**WHAT THE TASK ASKS**
The answer must consist solely of the lines below starting at the one containing "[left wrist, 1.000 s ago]" and ending at the one containing "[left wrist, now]", repeated exactly, with both ends included and all pictures omitted.

Collected data
....................

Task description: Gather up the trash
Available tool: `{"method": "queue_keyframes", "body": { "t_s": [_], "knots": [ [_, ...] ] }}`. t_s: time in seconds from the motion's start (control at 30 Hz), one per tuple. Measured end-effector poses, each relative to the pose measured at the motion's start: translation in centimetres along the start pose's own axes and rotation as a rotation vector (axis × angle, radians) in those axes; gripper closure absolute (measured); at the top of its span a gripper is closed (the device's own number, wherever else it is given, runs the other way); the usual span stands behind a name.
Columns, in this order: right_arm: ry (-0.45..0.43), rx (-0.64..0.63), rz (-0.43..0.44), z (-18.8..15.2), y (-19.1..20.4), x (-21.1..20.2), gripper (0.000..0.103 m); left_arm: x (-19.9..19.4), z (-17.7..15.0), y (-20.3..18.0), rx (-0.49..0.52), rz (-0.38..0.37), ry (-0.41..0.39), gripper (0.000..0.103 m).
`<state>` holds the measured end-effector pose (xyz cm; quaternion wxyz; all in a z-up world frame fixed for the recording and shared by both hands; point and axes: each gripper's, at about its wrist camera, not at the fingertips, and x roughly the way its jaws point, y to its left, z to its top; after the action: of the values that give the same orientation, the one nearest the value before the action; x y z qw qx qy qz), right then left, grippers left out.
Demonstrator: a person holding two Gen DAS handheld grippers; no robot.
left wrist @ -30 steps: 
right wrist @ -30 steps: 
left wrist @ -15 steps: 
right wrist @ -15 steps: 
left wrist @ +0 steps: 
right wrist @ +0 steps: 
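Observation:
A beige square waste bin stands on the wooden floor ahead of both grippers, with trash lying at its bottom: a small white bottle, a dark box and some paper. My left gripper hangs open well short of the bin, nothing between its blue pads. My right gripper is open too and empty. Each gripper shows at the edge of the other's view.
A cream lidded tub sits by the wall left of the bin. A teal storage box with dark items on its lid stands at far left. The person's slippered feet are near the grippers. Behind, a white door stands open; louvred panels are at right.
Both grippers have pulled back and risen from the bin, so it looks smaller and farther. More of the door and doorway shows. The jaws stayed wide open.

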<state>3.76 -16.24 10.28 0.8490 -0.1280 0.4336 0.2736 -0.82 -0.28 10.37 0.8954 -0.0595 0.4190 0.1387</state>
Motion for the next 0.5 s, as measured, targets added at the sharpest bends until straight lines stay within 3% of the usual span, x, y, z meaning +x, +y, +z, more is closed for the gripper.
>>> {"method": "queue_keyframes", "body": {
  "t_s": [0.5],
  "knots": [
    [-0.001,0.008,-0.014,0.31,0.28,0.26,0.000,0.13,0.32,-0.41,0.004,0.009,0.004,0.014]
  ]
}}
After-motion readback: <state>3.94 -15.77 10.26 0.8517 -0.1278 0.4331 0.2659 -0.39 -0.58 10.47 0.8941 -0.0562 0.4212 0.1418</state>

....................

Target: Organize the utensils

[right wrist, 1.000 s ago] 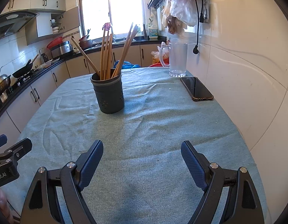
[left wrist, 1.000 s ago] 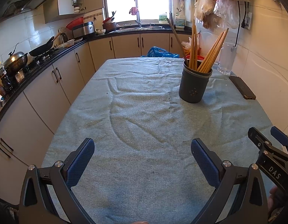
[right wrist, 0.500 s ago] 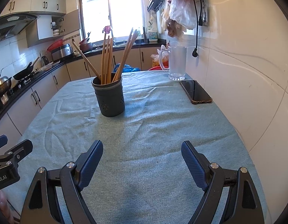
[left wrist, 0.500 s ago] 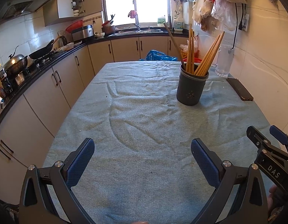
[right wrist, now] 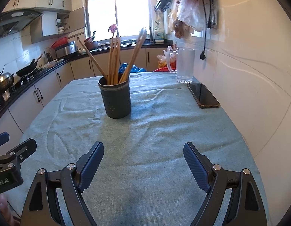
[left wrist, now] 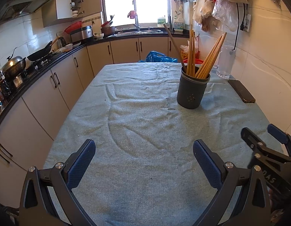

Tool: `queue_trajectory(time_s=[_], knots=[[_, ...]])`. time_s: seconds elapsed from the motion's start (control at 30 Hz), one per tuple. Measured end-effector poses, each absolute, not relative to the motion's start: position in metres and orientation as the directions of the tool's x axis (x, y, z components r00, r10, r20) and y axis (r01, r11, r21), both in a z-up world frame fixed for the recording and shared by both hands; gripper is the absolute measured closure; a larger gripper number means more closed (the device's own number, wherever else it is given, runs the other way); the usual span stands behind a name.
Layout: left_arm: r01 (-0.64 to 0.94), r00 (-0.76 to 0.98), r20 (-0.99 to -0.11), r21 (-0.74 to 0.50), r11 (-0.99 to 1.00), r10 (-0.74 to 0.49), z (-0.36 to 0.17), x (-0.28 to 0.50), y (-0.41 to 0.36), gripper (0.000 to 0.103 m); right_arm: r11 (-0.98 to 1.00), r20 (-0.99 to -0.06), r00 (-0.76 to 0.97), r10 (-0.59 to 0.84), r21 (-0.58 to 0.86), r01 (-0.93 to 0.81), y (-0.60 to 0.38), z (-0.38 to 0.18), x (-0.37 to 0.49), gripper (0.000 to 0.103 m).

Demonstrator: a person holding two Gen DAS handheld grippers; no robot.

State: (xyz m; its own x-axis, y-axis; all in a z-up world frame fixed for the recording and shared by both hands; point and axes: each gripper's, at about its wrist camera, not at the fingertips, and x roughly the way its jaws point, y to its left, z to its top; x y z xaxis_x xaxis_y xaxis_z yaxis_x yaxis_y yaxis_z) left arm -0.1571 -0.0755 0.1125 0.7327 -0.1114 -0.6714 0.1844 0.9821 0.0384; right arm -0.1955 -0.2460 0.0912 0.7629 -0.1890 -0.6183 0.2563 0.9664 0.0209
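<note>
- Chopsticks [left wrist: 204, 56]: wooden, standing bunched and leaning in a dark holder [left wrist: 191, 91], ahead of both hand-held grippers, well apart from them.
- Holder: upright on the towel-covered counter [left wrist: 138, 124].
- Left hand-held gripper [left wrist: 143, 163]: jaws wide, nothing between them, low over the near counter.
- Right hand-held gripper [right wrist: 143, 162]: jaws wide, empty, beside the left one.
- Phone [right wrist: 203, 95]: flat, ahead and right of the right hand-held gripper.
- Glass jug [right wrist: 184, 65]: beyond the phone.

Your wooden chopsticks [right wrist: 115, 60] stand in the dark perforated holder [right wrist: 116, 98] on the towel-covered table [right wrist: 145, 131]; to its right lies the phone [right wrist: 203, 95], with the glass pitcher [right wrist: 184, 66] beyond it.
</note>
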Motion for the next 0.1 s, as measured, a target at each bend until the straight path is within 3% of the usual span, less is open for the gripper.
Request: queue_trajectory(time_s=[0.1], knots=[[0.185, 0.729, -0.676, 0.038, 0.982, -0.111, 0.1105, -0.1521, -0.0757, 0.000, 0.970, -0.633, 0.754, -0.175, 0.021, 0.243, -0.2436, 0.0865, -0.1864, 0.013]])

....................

**ANSWER TO THIS PROBLEM**
[left wrist, 1.000 s ago] 
[right wrist, 0.500 s ago] 
[left wrist, 0.500 s ago] 
[right wrist, now] 
[left wrist, now] 

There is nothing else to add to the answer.